2020 HEFN Year In Review

November 20, 2020
by
HEFN Staff

They will see how this time provided a shift in foundation and frequency, how it challenged outdated systems and let go of antiquated belief and how we were forced to grow our courage and practice care in the midst of grief. 

…When they research about these days from the uprisings to the downfalls, they will unravel the knots and connect the dots and they too will heed the call with dignity and integrity, ancestral wisdom and pride, where creativity and imagination move head and heart into alignment. 

-Poet Sunni Patterson, Oct. 19 Opening Plenary, HEFN 2020 Virtual Convening

As the unprecedented challenges of the past year overflow into 2021, HEFN is deeply grateful for the unwavering support of the environmental health and justice community that supported its work in 2020. Amidst last year’s twin plagues of a global pandemic and racial unrest, HEFN ramped up its projects on climate, health and equity, and toxics, including lead poisoning prevention. And the organization responded with new funder initiatives on racial justice and participatory grantmaking as it seeks ways to build leadership among those most impacted by environmental injustice issues.

Here’s a snapshot of HEFN’s work in 2020:

HEFN’s groundbreaking work in climate, health and equity continued with the March release of the white paper, “Climate Change, Health, and Equity Survey Findings: Gaps, Needs, and Opportunities,” cited in a Health Affairs Grantwatch blog post. 

The report was based upon responses by nearly 200 organizations to a survey jointly designed and distributed by seven organizations: Biodiversity Funders Group (BFG) / Climate and Energy Funders Group (CEFG), Environmental Grantmakers Association (EGA), Funders’ Network for Smart Growth and Livable Communities (TFN), Grantmakers In Health (GIH), Health and Environmental Funders Network (HEFN), and Sustainable Agriculture and Food Systems Funders (SAFSF). The report identified opportunities to align public health planning related to climate change with health planning related to the pandemic and racial equity, and proposed ways to expand the affinity-group collaboration HEFN has led to include several additional funder networks. HEFN also designed and led a webinar/workshop on climate, health, and equity at the United Philanthropy Forum’s annual convening in August, and helped develop with The Kresge Foundation a session at EGA’s annual retreat in September. HEFN spent the last six months of 2020 gathering and curating an immense amount of information for a national climate, health, and equity online funder toolkit that will go live early this year.
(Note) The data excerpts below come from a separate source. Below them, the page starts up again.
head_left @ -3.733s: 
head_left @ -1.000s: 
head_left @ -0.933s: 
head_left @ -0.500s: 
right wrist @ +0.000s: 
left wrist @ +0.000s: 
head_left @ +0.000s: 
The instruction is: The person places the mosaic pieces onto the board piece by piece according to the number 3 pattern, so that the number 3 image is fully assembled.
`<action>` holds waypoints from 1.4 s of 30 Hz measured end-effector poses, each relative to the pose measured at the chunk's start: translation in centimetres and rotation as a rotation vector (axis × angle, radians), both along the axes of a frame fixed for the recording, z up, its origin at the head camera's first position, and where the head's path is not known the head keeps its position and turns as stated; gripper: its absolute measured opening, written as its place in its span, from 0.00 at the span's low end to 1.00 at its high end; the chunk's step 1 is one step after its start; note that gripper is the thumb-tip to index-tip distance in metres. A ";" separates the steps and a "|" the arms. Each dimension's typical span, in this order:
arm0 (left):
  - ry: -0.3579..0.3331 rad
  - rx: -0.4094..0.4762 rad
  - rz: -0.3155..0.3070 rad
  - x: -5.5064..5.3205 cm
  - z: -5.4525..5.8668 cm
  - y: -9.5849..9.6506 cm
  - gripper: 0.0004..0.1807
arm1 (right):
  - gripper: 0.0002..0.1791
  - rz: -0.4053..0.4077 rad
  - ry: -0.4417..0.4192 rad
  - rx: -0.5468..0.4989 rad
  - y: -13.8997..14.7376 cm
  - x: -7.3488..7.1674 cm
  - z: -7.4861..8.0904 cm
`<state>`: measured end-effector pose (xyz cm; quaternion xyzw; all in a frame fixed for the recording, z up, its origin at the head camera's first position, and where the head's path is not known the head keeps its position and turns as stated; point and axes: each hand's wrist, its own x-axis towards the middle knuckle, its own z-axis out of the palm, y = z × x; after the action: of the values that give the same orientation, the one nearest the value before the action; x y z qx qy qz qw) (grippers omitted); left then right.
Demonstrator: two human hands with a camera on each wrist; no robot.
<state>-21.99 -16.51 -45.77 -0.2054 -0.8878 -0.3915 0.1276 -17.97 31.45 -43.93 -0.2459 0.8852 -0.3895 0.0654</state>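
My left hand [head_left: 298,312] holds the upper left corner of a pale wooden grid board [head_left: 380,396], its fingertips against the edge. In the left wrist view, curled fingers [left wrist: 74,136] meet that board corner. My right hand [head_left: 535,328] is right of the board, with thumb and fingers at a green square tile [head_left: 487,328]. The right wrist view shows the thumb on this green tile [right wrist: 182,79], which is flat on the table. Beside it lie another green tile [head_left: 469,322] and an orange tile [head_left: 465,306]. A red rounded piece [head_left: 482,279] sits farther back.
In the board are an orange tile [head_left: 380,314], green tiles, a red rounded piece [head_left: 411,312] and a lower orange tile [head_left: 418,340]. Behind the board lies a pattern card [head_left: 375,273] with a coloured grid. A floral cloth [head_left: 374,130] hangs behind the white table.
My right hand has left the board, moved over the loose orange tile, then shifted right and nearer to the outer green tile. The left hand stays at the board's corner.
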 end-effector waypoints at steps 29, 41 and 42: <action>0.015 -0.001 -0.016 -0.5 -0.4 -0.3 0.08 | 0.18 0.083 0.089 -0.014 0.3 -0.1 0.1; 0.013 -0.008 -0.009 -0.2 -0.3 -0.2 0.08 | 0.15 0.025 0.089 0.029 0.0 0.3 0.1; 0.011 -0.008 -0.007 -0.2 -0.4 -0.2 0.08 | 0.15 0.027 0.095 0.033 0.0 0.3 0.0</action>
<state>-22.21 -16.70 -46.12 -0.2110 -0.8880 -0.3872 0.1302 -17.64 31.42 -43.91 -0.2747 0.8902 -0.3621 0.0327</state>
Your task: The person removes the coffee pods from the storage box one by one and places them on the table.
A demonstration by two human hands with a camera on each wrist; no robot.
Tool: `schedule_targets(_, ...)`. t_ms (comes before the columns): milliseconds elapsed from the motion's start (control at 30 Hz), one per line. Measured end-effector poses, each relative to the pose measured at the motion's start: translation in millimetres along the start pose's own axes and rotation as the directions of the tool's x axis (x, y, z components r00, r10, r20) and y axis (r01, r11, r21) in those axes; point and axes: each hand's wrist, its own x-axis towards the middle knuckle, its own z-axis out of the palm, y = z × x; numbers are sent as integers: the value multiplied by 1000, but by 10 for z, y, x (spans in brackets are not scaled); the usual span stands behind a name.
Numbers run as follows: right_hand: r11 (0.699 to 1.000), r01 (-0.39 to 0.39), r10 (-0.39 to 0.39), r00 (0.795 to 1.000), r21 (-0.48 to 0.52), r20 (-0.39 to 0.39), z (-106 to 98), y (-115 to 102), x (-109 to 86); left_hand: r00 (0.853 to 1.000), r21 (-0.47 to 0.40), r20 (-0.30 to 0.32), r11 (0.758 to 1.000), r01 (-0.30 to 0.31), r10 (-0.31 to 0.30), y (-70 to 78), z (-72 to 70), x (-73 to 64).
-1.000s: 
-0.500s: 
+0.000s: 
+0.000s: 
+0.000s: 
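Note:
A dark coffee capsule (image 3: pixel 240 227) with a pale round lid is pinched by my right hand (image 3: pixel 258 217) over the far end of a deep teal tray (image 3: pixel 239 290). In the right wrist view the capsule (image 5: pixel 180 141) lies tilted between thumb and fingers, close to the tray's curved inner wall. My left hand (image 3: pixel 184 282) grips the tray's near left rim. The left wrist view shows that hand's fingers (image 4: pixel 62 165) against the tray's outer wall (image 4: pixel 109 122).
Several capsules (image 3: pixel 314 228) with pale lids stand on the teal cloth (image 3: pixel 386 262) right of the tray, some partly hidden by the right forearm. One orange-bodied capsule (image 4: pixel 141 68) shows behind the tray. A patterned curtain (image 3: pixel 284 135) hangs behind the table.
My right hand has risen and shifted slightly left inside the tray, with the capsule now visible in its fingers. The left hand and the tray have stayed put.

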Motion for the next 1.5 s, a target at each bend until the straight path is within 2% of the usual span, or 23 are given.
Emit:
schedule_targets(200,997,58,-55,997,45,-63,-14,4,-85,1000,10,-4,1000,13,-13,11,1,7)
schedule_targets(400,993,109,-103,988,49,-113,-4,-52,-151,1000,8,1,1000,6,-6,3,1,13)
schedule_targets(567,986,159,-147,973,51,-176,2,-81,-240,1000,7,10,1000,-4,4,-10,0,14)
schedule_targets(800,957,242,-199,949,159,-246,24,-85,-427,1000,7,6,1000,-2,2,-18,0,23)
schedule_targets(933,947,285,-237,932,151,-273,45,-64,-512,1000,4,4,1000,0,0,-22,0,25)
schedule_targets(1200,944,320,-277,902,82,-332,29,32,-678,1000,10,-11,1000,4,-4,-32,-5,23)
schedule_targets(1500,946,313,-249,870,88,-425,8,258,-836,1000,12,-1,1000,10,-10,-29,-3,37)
HEFN’s Past Petro working group held several monthly calls for funders dedicated to addressing the harmful impacts of shale oil and gas development and its expansion into petrochemicals and plastics. In February, Chris Meyer, Rockefeller Family Fund, spoke about how the Funder Collaborative on Oil and Gas is investigating meaningful opportunities to expand the base of public support in Texas for limiting oil and gas development. Justin Nobel, freelance journalist and author of a recent Rolling Stone investigative report, presented about radioactive materials in the fossil fuel industry at April’s call. In May, Judith Enck, President of  Beyond Plastics and Former EPA Regional Administrator, addressed how the petrochemical industry is using the pandemic to roll back plastic bans and how activists are working to stop them. The June call featured Nick Caleb, Center for Sustainable Economy, spoke about the innovative strategies of his Oregon-based group to demand the industry pay for harms to frontline communities. Matt Krogh, Stand.Earth, addressed how the Safe Cities movement is promoting a suite of policies from local climate emergency declarations to restrictions on new fossil fuel infrastructure to electrification policies at the July call. HEFN also conducted a Past Petro-focused session at its annual convening that focused on how advocates were shifting strategies during a year of profound change.
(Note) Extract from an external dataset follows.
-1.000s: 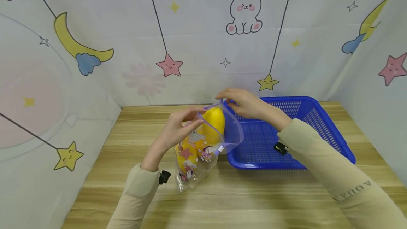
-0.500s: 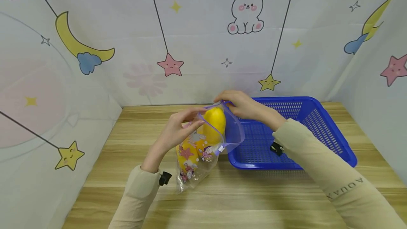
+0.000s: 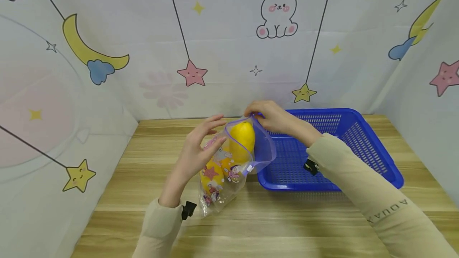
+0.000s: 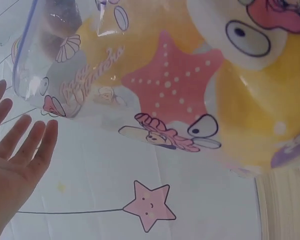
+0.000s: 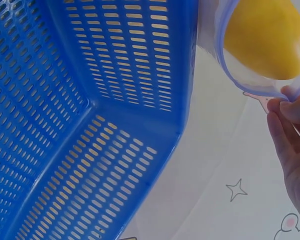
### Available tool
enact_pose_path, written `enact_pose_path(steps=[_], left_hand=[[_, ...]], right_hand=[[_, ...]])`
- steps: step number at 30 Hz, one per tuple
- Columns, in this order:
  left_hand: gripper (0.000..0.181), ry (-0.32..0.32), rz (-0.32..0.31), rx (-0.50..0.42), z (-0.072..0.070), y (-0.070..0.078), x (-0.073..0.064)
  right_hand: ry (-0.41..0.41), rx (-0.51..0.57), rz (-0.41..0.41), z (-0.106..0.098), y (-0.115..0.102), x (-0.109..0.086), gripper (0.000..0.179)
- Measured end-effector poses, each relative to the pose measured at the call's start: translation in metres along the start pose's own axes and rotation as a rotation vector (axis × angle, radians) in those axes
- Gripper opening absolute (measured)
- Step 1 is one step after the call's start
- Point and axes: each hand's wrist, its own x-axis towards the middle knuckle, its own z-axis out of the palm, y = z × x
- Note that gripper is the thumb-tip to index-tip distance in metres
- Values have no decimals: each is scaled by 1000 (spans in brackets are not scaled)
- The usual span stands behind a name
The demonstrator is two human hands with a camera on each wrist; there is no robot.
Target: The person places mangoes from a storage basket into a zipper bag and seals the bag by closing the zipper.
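A clear zip bag point(image 3: 229, 194) with a purple rim and cartoon sea prints stands on the table, its mouth gaping. Inside are yellow fruits; the topmost, a smooth mango-like yellow fruit point(image 3: 242, 136), shows at the opening. My right hand point(image 3: 274, 118) pinches the bag's far rim between thumb and fingers, as the right wrist view also shows. Beside the bag's left side, my left hand point(image 3: 197, 146) has its fingers spread and slightly bent, apart from the rim. In the left wrist view the left fingers point(image 4: 27, 140) are extended near the bag's edge. A white slider point(image 3: 250, 168) sits on the near rim.
A blue plastic basket point(image 3: 305, 187) with slotted walls stands right of the bag, close to it, under my right forearm. The wooden table point(image 3: 287, 226) meets a white cartoon-printed curtain point(image 3: 229, 51) at the back and sides.
My left hand has released the bag's near-left rim and opened slightly away from it. My right hand moved left to the far rim and grips it. The bag and basket hold their places.
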Motion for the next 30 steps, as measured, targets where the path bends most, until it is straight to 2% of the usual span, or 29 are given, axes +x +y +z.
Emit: enact_pose_path(steps=[5, 10, 15, 18, 24, 30], left_hand=[[34, 125, 49, 69, 6, 7, -7], [28, 234, 100, 108, 13, 7, -13], [25, 318, 139, 138, 22, 10, -22], [25, 325, 152, 160, 28, 14, -28], [16, 286, 167, 199, 40, 20, -38], [23, 276, 229, 250, 52, 21, -46]], right_hand=[[15, 10, 0, -1, 0, 0, 22], [26, 14, -2, 0, 0, -1, 22], [13, 20, 23, 0, 0, -1, 21], [14, 25, 34, -1, 0, -1, 20], [42, 29, 11, 0, 3, -1, 18], [38, 18, 15, 2, 3, -1, 17]])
HEFN’s toxics funding expansion, integration, and modernization project continues to identify and engage new funding for toxics work. The groups participating in the major donor outreach project completed a collaborative case statement over the summer and conducted three launch events to familiarize prospective funders and connectors to funders with the project. The groups began reaching out to prospective funders in September and are now in contact with more than 75 prospective donors to revitalize toxics funding.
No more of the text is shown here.